§ **WHAT TO WORK ON**
Go through the entries below and count the lines holding the word "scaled". Reply with only the number, please.
= Beginning of Section =
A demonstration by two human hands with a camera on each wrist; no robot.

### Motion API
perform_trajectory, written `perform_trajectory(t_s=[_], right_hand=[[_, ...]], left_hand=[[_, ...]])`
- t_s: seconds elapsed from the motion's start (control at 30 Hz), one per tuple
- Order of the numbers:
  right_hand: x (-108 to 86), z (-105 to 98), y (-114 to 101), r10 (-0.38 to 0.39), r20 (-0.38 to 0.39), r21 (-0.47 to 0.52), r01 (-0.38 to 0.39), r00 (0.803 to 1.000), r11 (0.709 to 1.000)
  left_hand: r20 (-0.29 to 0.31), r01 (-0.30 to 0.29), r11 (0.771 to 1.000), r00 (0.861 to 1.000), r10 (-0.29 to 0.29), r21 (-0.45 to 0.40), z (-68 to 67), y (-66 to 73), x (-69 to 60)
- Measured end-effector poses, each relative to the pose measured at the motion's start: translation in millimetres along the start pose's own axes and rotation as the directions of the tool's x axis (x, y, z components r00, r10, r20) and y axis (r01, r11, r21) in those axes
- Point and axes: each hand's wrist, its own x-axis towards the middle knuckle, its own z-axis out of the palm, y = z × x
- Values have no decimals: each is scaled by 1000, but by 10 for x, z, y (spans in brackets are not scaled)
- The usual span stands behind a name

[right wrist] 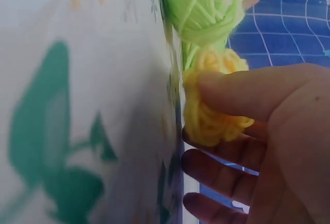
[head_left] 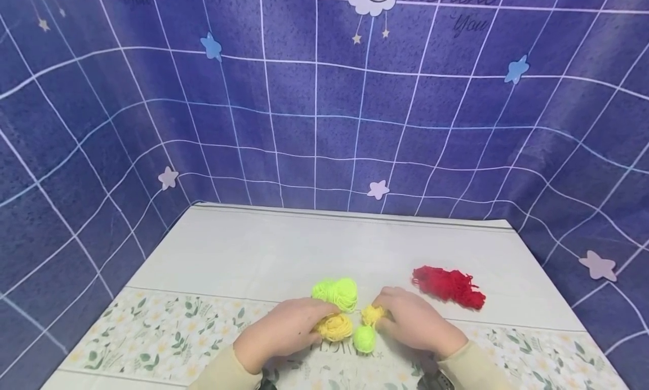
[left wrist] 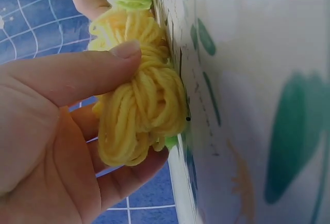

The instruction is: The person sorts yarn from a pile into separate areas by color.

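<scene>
My left hand (head_left: 290, 326) grips a bundle of yellow yarn (head_left: 336, 327); in the left wrist view the thumb lies over the yellow strands (left wrist: 147, 100) and the fingers are curled beneath. A smaller yellow yarn bundle (head_left: 372, 314) is pinched by my right hand (head_left: 412, 321), its thumb pressed on the loops (right wrist: 214, 113) in the right wrist view. Between the hands sits a small lime-green yarn ball (head_left: 364, 339), below the smaller yellow bundle in the head view. A larger lime-green yarn bundle (head_left: 337, 293) lies just beyond the left hand.
A red yarn bundle (head_left: 449, 287) lies on the white table (head_left: 284, 243), to the right and beyond the right hand. A floral cloth strip (head_left: 167, 328) covers the near part. Blue curtains (head_left: 314, 97) with a grid and stars stand behind and at both sides.
</scene>
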Motion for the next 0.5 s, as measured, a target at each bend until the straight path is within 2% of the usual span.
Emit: perform_trajectory(t_s=[0.23, 0.37, 0.5], right_hand=[[37, -60, 73, 124, -78, 54, -120, 989, 991], [187, -100, 141, 140, -107, 79, -132, 984, 988], [413, -119, 206, 142, -103, 89, -133, 984, 987]], left_hand=[[5, -19, 1000, 1000, 19, 21, -28, 47, 16], [12, -14, 1000, 1000, 14, 12, -20, 41, 15], [13, -3, 1000, 1000, 3, 6, -13, 25, -1]])
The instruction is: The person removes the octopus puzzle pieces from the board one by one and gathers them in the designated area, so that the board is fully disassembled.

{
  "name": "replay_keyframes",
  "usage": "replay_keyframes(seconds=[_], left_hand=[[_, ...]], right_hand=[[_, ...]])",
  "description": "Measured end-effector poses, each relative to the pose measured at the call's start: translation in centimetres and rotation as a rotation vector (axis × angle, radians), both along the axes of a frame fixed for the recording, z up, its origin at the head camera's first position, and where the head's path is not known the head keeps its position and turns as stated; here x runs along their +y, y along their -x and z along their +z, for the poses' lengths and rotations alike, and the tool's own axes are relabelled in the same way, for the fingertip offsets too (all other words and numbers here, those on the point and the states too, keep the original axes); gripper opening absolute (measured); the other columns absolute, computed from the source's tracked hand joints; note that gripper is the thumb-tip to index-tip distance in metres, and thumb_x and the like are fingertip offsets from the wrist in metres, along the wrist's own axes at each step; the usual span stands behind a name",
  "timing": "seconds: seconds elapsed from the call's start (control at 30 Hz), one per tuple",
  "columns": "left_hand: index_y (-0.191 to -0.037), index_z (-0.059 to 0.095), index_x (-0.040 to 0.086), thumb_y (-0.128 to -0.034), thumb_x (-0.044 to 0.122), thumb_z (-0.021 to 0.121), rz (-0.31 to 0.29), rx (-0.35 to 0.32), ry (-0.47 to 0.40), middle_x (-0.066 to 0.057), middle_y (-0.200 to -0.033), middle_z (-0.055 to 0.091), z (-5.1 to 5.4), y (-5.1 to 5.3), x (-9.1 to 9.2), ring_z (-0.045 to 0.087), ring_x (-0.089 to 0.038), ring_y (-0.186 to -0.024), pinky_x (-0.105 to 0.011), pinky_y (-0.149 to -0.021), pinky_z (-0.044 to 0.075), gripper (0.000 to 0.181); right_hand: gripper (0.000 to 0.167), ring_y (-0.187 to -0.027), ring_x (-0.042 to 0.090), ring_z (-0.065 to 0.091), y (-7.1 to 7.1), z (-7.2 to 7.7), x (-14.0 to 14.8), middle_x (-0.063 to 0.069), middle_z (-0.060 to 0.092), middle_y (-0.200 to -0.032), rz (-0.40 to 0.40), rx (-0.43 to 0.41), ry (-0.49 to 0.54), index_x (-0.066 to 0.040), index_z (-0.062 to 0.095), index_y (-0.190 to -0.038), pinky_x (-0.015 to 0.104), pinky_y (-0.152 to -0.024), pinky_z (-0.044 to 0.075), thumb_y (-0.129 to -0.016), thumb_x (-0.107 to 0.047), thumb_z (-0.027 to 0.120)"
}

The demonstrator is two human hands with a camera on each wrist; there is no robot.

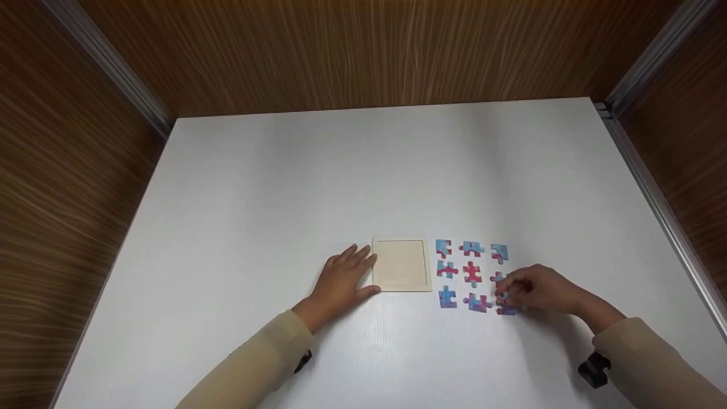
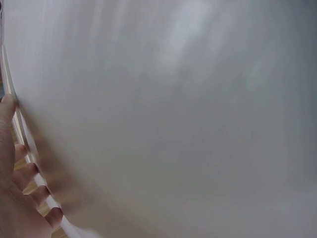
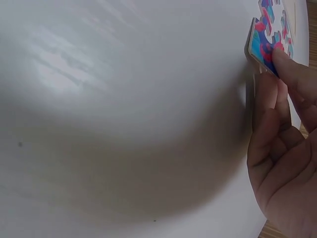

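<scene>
A square pale wooden puzzle frame (image 1: 400,265) lies on the white table with nothing in its recess. My left hand (image 1: 342,279) rests at its left edge, fingers spread and straight, fingertips touching the rim. To the frame's right, blue, red and purple jigsaw pieces lie in rough rows, among them a red middle piece (image 1: 472,273). My right hand (image 1: 542,289) is at the near right corner of these rows and partly hides the pieces there. In the right wrist view, its thumb and fingers pinch a corner jigsaw piece (image 3: 262,45) by the edge.
The white tabletop (image 1: 363,170) stretches beyond the frame and pieces. Brown wood-grain panels (image 1: 363,54) enclose it at the back and both sides, with metal strips (image 1: 664,221) along the corners.
</scene>
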State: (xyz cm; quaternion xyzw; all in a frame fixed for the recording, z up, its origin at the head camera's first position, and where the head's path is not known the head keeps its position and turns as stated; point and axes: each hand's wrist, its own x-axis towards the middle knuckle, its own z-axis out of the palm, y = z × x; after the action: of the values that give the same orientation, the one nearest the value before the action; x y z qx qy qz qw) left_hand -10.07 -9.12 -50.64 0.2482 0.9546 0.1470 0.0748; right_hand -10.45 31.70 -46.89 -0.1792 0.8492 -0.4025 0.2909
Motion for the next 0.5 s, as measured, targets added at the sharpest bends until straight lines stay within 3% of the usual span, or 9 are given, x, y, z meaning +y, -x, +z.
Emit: replay_keyframes(seconds=[0.5], left_hand=[[-0.146,0.039,0.014,-0.0919,0.054,0.052,0.000,-0.026,-0.015,-0.004,-0.153,0.030,0.03,-0.06,-0.03,0.023,-0.027,-0.140,-0.047,-0.107,0.026,0.069]], right_hand=[[0.021,-0.083,0.017,0.060,-0.09,-0.09,0.36,0.002,0.067,-0.094,-0.034,0.058,-0.035,-0.010,0.073,-0.101,0.026,-0.067,0.050,-0.081,-0.011,0.076]])
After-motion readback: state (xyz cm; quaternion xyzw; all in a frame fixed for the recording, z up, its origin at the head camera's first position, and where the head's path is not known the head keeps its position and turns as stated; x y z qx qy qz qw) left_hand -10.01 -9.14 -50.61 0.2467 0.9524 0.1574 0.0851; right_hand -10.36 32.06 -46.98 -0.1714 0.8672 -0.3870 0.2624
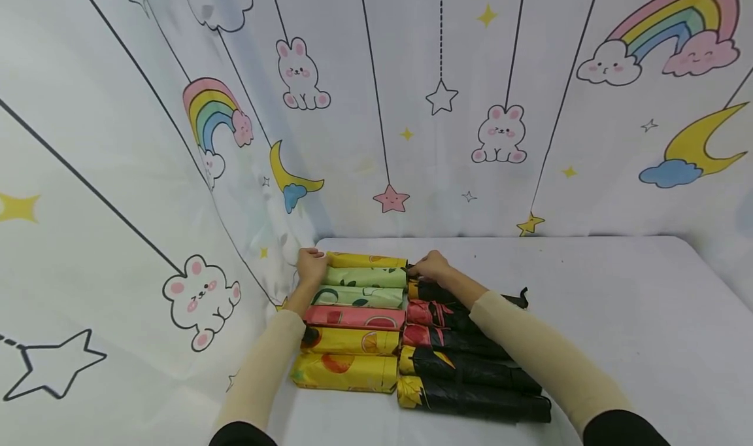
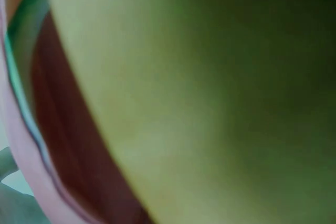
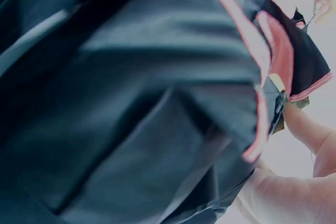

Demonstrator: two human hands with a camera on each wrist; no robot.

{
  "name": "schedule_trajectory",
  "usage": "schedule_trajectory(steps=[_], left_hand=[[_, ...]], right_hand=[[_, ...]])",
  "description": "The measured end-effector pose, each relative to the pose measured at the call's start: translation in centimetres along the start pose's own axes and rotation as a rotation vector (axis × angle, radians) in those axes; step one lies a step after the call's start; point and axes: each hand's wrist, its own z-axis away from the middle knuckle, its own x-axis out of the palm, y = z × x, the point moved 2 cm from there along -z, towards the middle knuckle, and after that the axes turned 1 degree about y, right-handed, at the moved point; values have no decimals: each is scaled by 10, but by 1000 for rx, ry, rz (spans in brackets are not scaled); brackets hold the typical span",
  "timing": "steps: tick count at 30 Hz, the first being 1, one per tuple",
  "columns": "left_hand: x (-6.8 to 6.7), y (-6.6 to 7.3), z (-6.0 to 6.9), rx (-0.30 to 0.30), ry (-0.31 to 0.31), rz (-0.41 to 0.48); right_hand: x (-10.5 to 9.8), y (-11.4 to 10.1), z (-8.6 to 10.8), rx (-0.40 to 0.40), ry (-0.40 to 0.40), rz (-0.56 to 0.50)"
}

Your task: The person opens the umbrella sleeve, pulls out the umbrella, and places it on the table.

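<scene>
Two columns of rolled-up bundles lie side by side, patterned on the left and mostly black on the right. My left hand [image 1: 312,265] is at the outer end of the rearmost yellow roll [image 1: 365,260]; its finger grip is too small to make out. Beside it lie a leafy green roll [image 1: 365,277] and a paler one [image 1: 361,297]. At the back of the right column, my right hand [image 1: 434,267] pinches the inner end of a black roll, mostly hidden beneath it. The right wrist view has the thumb and fingers [image 3: 302,129] at a dark end, behind black pink-trimmed material [image 3: 157,61].
Nearer me are a pink watermelon roll [image 1: 355,316], yellow rolls [image 1: 347,373] and black rolls with red or yellow ends [image 1: 482,397]. They lie on a white tabletop [image 1: 635,328]. A printed curtain [image 1: 353,106] rises behind and on the left.
</scene>
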Motion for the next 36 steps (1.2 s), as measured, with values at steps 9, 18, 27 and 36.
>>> schedule_trajectory(steps=[9, 18, 27, 36], left_hand=[[-4, -7, -5, -105, 73, 87], [-5, -12, -6, -153, 140, 134], [-9, -15, -12, -184, 120, 209], [-10, -13, -11, -208, 142, 200]], right_hand=[[-1, -1, -3, 34, 28, -205], [-1, -2, -3, 56, -63, -466], [-2, -8, -5, 78, -36, -668], [-2, -10, 2, 81, -2, -682]])
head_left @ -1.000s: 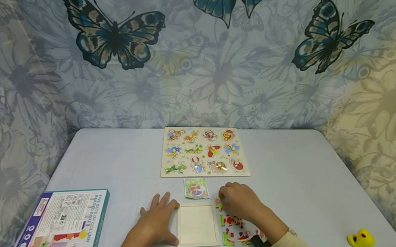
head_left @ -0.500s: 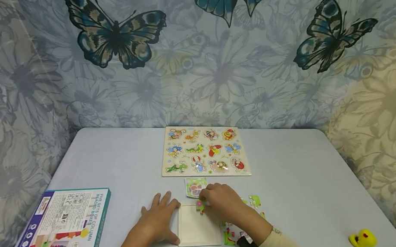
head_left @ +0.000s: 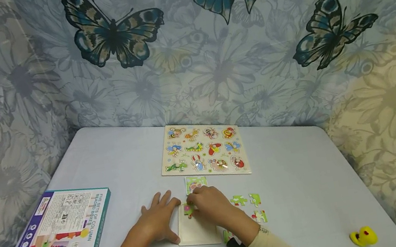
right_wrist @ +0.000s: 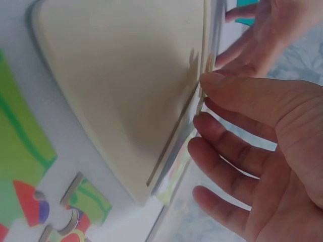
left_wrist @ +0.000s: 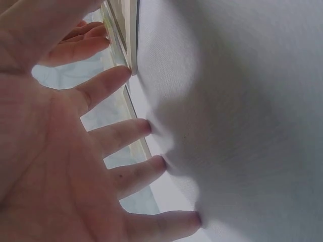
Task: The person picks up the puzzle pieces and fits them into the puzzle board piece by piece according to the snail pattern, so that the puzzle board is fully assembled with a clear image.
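A plain wooden tray (head_left: 198,232) lies on the table. My left hand (head_left: 156,221) rests with fingers spread at its left side; in the left wrist view the fingertips of that hand (left_wrist: 70,151) touch the cloth and the tray's edge. My right hand (head_left: 216,208) pinches a green puzzle piece with a pink spot (head_left: 188,209) over the tray's upper left corner. The right wrist view shows this piece (right_wrist: 202,98) edge-on between thumb and fingers of the right hand (right_wrist: 262,146). A picture card (head_left: 194,181) lies just beyond, partly hidden by that hand.
Loose puzzle pieces (head_left: 255,199) lie right of the tray, some hidden by the right forearm. An insect puzzle board (head_left: 202,150) stands farther back. A large box (head_left: 54,243) lies at the left, a yellow duck (head_left: 364,237) at the front right.
My right hand has moved left from the loose pieces to the tray's upper left corner, carrying the puzzle piece. The left hand has stayed in place.
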Demonstrator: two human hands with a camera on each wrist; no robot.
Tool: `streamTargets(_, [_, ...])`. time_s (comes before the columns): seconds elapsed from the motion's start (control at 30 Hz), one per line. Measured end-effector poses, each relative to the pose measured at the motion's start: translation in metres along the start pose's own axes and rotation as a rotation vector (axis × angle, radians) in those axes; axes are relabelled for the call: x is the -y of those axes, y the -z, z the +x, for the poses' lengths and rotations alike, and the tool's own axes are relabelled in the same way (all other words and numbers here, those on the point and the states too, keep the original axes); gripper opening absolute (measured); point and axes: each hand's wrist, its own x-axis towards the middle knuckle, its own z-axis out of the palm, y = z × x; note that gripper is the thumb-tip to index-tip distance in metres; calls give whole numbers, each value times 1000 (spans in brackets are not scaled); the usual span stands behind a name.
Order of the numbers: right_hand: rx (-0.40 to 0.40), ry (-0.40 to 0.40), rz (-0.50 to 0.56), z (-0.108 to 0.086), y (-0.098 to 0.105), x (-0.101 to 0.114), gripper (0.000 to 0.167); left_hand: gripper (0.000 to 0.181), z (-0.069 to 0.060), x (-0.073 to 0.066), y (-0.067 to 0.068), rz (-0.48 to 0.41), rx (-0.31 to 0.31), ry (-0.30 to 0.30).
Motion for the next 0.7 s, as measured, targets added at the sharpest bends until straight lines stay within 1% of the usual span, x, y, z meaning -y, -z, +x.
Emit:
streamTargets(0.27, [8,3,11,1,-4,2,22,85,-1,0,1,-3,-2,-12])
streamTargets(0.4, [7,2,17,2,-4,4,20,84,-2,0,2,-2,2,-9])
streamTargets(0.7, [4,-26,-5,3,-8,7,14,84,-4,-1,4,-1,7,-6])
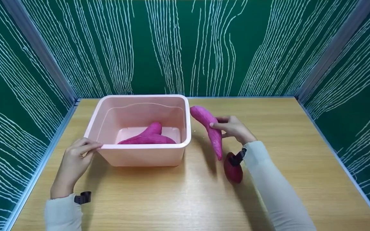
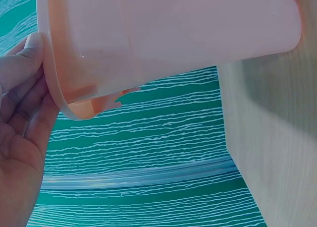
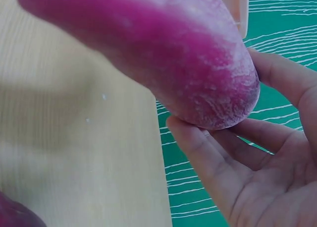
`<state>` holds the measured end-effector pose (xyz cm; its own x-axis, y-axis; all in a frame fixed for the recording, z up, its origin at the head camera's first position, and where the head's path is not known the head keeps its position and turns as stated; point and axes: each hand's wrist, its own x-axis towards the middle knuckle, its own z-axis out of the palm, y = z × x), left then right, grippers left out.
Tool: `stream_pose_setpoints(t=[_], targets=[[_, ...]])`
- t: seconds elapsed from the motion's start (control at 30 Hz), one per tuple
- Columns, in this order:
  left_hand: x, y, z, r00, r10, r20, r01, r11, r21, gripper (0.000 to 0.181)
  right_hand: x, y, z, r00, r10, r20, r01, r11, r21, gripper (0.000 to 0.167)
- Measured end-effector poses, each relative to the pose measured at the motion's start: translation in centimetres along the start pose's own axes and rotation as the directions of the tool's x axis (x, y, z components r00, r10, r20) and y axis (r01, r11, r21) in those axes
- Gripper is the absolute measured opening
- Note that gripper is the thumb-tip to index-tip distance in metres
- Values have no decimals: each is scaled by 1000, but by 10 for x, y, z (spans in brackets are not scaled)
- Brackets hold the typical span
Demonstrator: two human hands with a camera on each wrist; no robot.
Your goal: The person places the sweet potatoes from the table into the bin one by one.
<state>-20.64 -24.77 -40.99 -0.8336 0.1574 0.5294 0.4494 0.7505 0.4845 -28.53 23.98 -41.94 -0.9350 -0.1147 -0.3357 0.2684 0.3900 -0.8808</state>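
Observation:
My left hand (image 1: pixel 74 162) grips the front left corner of a pale pink plastic bin (image 1: pixel 143 146), thumb on one side of the rim and fingers on the other in the left wrist view. Inside the bin, two magenta sweet potatoes (image 1: pixel 148 139) lie crossed, their lower parts partly hidden by the front wall. To the bin's right, my right hand (image 1: pixel 234 129) pinches a long magenta sweet potato (image 1: pixel 207 120) between thumb and fingers. Its thick end points toward the bin, and its thin end hangs down over the table. The right wrist view shows its whitish, wrinkled skin (image 3: pixel 188 63) close up.
A dark red rounded object (image 1: pixel 233 173) lies on the wooden table (image 1: pixel 178 199) below my right wrist, partly covered by the wrist camera. Green walls (image 1: pixel 255 29) with white wavy lines enclose the table at the back and sides. Small pale specks lie on the wood.

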Motion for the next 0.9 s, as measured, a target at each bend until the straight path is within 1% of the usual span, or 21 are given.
stream_pose_setpoints(t=[0.13,0.37,0.47,0.67,0.9], targets=[[0,-1,0,1000,15,-11,-15,1000,0,24,0,-5,-1,1000,-14,4,14,1000,-14,64],[0,-5,2,996,81,-45,-81,997,-4,26,-2,-12,-3,999,-43,4,43,999,-12,62],[0,-4,2,996,78,-45,-79,997,-6,27,-3,-16,-4,999,-43,-4,43,999,-23,63],[0,-4,2,999,45,-27,-46,999,-11,26,-5,-24,-8,999,-44,-6,44,999,-29,66],[0,-3,1,999,45,-23,-45,999,-10,25,-7,-30,-9,998,-55,-16,54,998,-24,66]])
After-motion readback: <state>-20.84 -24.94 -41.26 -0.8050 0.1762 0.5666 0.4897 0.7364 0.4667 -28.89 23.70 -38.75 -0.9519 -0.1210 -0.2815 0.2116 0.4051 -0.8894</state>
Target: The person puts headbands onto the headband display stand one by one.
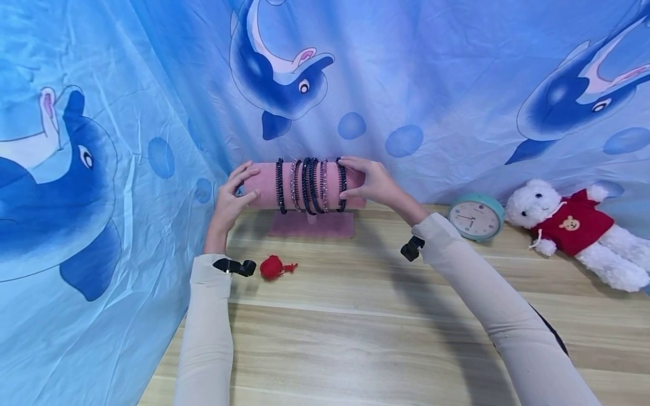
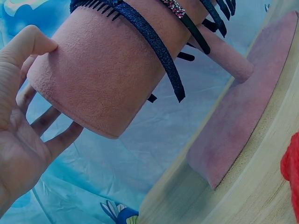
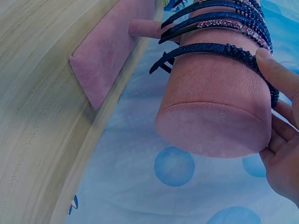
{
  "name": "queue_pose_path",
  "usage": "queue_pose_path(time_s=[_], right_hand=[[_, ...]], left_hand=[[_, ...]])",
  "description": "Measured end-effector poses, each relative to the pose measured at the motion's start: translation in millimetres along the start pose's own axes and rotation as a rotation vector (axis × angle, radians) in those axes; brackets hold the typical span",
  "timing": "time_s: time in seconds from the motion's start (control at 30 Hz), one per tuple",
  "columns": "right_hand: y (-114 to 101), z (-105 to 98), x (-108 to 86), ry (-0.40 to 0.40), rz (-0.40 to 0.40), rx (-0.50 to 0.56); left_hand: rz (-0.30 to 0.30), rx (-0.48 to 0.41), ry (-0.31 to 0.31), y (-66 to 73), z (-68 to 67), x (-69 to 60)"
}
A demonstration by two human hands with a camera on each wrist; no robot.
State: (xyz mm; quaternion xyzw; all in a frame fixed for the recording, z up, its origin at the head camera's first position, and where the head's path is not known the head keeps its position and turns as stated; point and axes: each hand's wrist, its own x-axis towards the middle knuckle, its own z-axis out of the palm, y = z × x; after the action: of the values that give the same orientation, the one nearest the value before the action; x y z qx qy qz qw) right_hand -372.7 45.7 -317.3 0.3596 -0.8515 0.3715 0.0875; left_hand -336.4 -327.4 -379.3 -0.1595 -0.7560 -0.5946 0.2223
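Note:
A pink cylindrical headband stand (image 1: 264, 183) lies crosswise on its post, with several dark blue and pink-beaded toothed headbands (image 1: 310, 186) fitted over it. My left hand (image 1: 232, 194) grips the stand's left end, thumb on the near side and fingers round the rim; the left wrist view shows that thumb pressing the pink fabric. At the other end my right hand (image 1: 373, 181) pinches the rightmost headband, a dark blue one (image 3: 210, 48), between thumb and fingers. It sits round the roll, a small gap from its pink-beaded neighbour (image 1: 323, 186).
The stand's flat pink base (image 1: 335, 225) rests on the wooden table (image 1: 345, 338). A red yarn ball (image 1: 271, 268) lies near my left wrist. To the right are a green clock (image 1: 477, 217) and a white teddy bear (image 1: 574, 225). Blue dolphin-print curtain (image 1: 406, 73) hangs behind.

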Motion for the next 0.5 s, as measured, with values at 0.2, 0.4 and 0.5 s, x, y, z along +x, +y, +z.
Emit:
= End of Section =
§ **OUTPUT OF THE TASK**
4